Even I don’t believe myself when I put it that way though. Was that really why I charged into his studio practically demanding answers. That whole day is such a blur now…

“So he needs money. And you think he was using you for yours? I don’t get how you came to that conclusion. To me it just sounds like you got angry with him because of your mistake and then got really suspicious about his old boss showing up. And then you yelled at him. Does that sound about right?”

“It sounds… way different when you put it together that way,” I whisper more to myself than to her.

“No shit. And you did let Dinah get inside your head there, Lynie. She did that just to fuck you up and you let her. I’m honestly surprised. That chick is loca extreme.”

I begin pacing around the room, desperately trying to recall how it went the last time I saw Matt. I had a way more justifiable reason to say and do what I did… right?

“So you believe Matt then?”

Now it’s Eliza’s turn to get up and circle around the bed. “Yes. Yes I do.” She stands by the window eventually, watching the busy San Franciscans go about their business below. “I completely trust the guy.”

I know Eliza and Matt have known each other for a while now, but I never really knew anything about how they first met or became friends. This piques my interest and I sit on the edge of my bed, waiting for her to go on.

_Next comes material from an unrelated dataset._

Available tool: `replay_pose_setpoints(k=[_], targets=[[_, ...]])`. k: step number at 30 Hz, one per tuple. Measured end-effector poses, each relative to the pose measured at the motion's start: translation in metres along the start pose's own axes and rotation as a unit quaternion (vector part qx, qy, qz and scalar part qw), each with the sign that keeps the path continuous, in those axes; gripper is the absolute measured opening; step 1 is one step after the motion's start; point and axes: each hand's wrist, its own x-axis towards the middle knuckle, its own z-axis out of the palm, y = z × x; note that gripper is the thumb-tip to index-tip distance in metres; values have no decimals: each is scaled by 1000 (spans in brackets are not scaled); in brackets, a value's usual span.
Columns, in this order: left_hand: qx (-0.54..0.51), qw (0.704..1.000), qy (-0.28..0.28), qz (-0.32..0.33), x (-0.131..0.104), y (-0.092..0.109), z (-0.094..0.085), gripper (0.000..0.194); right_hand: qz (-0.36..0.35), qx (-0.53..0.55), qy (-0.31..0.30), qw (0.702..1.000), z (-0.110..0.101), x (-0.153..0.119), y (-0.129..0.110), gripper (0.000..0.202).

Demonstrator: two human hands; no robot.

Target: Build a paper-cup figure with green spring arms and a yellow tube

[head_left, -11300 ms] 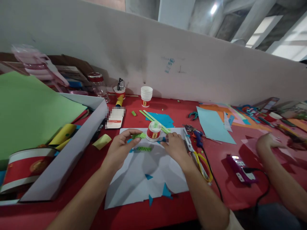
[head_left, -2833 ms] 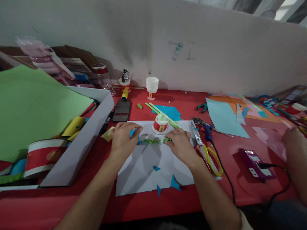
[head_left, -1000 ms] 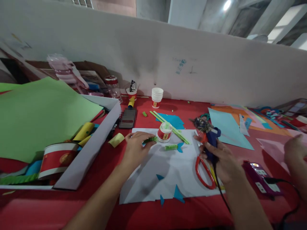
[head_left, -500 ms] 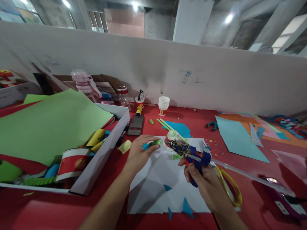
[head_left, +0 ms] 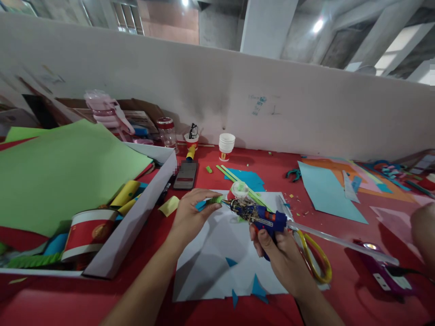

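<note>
Strip of pleated green paper sat pinched in the grip of the left hand, over the white sheet. Glue gun tip met or nearly met its right end; right hand wrapped round the handle. Step judged: gluing. Next move called for steady aim, light trigger pressure.

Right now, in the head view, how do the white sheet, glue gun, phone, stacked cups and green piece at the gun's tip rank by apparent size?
White sheet
Glue gun
Phone and stacked cups: too alike to rank
Green piece, partly hidden
</note>
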Motion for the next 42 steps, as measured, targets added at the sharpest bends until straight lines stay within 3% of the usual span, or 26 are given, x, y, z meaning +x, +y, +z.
replay_pose_setpoints(k=[26, 36, 39, 42], targets=[[-4, 1000, -5, -15, 0, 0, 1, 13, 23, -39, 20, 999, -2, 3, 3, 52], [-33, 999, 19, -19, 0, -5, 3, 12, 20, -66, 27, 997, -3, 0, 5, 55], [-49, 998, 22, -11, -1, -4, 2, 13, 37, -39, 27, 998, -11, 2, 7, 56], [-50, 998, 26, -7, -1, -6, 2, 14, 80, -20, 47, 996, -31, 13, 11, 62]])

“You know I was struggling to try to get the gallery up and running. It was an expensive undertaking to say the least. The company that leases my space to me was breathing down my neck, trying to get me to hurry up and put my deposit down. I was still short about ten thousand dollars and had no idea where I’d get that kind of money.” Eliza looks back at me and runs her hand through her hair. “I ended up meeting this lady one day while I was walking Geo. She was wild—wearing this heavy evening coat, and all dolled up in the middle of the day. It was so weird. But we get to talking and she told me she worked for this prestigious company. That they could use someone like me for their new female branch, whatever that meant. Then this gorgeous young guy shows up out of nowhere to walk her back to wherever. He had overheard me telling her about wanting to start an art gallery. Said he was interested in maybe helping out. He had some sculptures he wanted to sell. I told him not to bother because I didn’t have the funds. He looked desperate, almost like he was trapped even. And he told me he’d lend me the money no problem, as long as I’d showcase his work.”

I slowly slide off the edge. Something clicks in place. “It was Matt, wasn’t it? He lent you all that money so you could start the gallery.”

She doesn’t say anything but I know the answer.

“Fuck,” I whisper softly. “What have I done?”